Toutefois, le taux plein est accordé, dès l’âge légal de départ à la retraite, aux assurés qui justifient de la durée d’assurance fixée pour leur année de naissance. Pour M. [D] [L], la durée d’assurance requise pour une retraite à taux plein est de 169 trimestres.
Or, bien qu’ayant contracté un bail à ferme dès 1981, soit dès ses 20 ans, et donc disposant d’une durée d’activité à ce jour d’au moins 45 années, M. [D] [L] se contente de produire aux débats un document intitulé «'relevé de carrière'» issu du site «'info retraite'» et non pas de la MSA, duquel il ressort qu’il n’aurait enregistré que 156 trimestres (soit l’équivalent de 39 années), et alors que cet extrait précise bien «'ce document présente un caractère indicatif (') et ne constitue pas un justificatif. Si un organisme ou un employeur demande un justificatif pour la durée d’assurance (ce nombre de trimestres) ou votre date de départ à la retraite, il convient de contacter le régime de retraite'», ce que n’a précisément pas fait M. [L], qui ne produit aucun document émanant de son organisme de retraite.
'
Dès lors, c’est par des motifs pertinents que la cour adopte, que les juges de première instance ont indiqué que M. [D] [L] ne produit aucun élément permettant de justifier de sa durée d’assurance et de la date précise à laquelle il peut prétendre à la retraite à taux plein, qui n’est pas nécessairement la date de ses 67 ans, et que dès lors il doit être débouté de sa demande de report de la date d’effet du congé.

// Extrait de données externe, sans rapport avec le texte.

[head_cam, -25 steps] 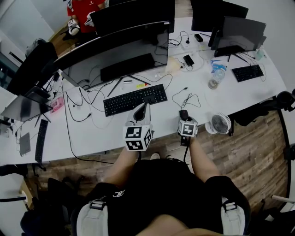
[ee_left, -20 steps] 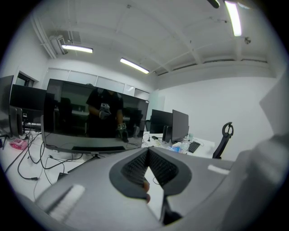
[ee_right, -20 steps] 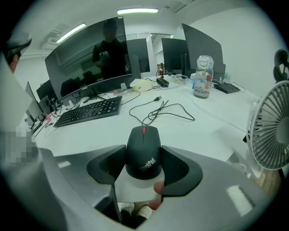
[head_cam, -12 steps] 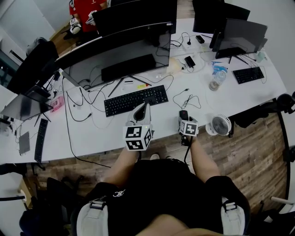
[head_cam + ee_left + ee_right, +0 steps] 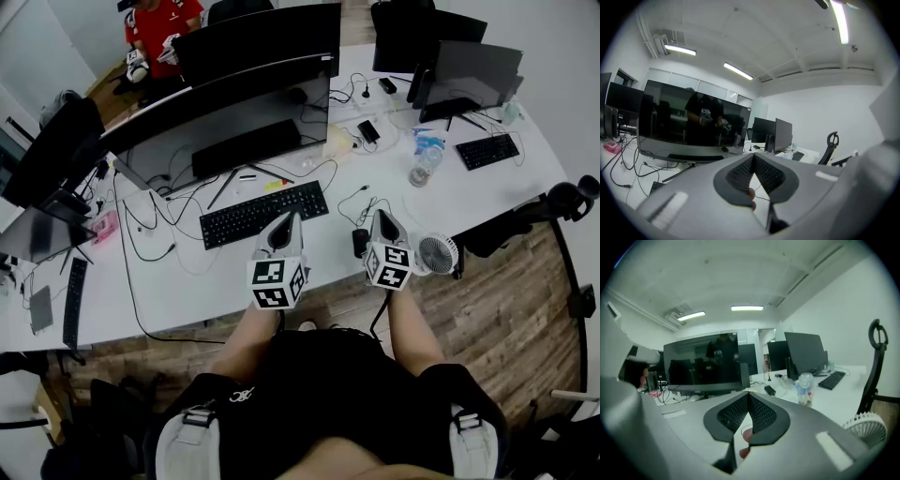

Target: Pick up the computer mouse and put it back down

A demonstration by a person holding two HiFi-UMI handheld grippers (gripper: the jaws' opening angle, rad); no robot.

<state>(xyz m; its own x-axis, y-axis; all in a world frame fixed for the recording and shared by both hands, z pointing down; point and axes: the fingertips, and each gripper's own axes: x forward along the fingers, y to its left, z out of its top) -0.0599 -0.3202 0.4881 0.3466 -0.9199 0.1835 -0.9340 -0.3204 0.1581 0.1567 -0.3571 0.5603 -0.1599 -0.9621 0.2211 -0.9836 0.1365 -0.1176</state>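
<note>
Computer mouse: lay flat on the white desk, between the keyboard and the small fan; just beside the right gripper, on its left; in no grip.
Right gripper: jaws closing to a full meeting; ribbed pads pressed together at the tips, nothing between them; held over the desk's near edge and pointed away from the person; it sat beside the mouse rather than over it, which left the mouse clear.
Left gripper: pads likewise pressed together, empty; hung by the keyboard's front edge, apart from the mouse; seemingly idle, kept off the working side.
Task stage: judged either done or not begun, since the mouse rested on the desk untouched; these views alone could not settle which.
Next need: for a lift, the right jaws would have to spread wide and shift left over the mouse body; a smooth curved shell, so probably best taken squarely across its sides.
</note>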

Sur les frais irrépétibles
La décision de première instance sera infirmée en ce qui concerne les frais irrépétibles.
Il serait inéquitable de laisser à la charge de Mme [U] [L] les frais irrépétibles qu’elle a engagés dans le cadre de la première instance et de l’appel’au sens des dispositions de l’article 700 du code de procédure civile ; il lui sera alloué à ce titre pour la première instance et d’appel la somme globale de 3.000 euros.
M. [D] [L] succombant, sera débouté de sa demande à ce titre.
Sur les dépens'
La décision de première instance sera confirmée en ce qui concerne les dépens.
Le sens du présent arrêt conduit à faire supporter la charge des dépens de l’appel à M. [D] [L].
PAR CES MOTIFS
Confirme le jugement entrepris, sauf en ce qu’il a’débouté Mme [U] [L] de sa demande au titre des dispositions de l’article 700 du code de procédure civile,
Statuant à nouveau et y ajoutant,
Condamne M. [D] [L] à payer à Mme [U] [L] une indemnité de 3.000 euros sur le fondement des dispositions de l’article 700 du code de procédure civile,
Condamne M. [D] [L] aux dépens’d'appel,
Déboute les parties de leurs autres demandes.